Dataset section

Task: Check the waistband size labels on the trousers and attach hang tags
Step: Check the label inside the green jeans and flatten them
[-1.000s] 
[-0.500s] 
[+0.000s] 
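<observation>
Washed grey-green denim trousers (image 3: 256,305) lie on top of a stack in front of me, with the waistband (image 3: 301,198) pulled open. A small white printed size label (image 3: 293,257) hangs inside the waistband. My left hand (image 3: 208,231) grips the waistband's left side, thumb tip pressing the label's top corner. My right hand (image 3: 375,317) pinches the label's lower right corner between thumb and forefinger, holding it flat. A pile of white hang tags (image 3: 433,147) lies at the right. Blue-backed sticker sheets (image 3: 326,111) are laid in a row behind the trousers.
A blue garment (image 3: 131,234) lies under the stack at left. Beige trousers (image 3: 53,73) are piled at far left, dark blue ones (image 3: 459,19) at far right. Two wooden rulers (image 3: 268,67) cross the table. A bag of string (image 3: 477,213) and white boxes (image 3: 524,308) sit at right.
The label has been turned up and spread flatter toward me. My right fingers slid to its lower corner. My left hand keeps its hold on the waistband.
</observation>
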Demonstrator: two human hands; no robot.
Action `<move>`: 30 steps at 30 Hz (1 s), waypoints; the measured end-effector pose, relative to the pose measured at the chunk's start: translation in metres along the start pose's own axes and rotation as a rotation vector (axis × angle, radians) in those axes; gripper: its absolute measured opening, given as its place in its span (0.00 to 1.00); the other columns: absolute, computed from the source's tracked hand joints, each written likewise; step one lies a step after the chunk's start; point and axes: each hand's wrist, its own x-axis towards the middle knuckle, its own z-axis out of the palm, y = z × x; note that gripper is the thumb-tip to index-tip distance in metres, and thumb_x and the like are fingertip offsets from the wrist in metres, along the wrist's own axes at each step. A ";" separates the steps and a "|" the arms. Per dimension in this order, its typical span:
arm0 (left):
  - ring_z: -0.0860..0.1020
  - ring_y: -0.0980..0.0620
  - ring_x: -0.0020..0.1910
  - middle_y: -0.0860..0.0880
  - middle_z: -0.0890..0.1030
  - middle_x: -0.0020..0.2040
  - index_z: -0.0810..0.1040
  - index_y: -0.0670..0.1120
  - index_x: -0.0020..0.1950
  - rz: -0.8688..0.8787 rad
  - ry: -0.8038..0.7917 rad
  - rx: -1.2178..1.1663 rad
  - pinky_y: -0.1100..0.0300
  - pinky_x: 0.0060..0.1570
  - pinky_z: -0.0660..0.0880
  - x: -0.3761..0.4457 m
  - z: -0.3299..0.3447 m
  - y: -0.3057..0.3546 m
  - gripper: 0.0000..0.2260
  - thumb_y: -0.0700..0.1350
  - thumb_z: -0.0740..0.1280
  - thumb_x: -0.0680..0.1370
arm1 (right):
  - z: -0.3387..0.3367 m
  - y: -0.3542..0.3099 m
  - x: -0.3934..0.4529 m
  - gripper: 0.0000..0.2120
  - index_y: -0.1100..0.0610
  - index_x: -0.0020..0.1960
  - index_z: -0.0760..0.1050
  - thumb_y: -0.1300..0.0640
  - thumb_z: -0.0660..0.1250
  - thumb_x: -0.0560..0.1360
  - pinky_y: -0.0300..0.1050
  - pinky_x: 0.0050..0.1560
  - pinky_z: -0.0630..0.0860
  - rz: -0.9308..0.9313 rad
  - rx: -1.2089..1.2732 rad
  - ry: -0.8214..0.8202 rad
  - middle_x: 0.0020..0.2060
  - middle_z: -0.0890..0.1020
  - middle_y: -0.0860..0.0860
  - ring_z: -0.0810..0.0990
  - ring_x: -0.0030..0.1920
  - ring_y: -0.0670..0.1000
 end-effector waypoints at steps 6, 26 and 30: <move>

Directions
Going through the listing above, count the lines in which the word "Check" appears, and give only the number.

Output
2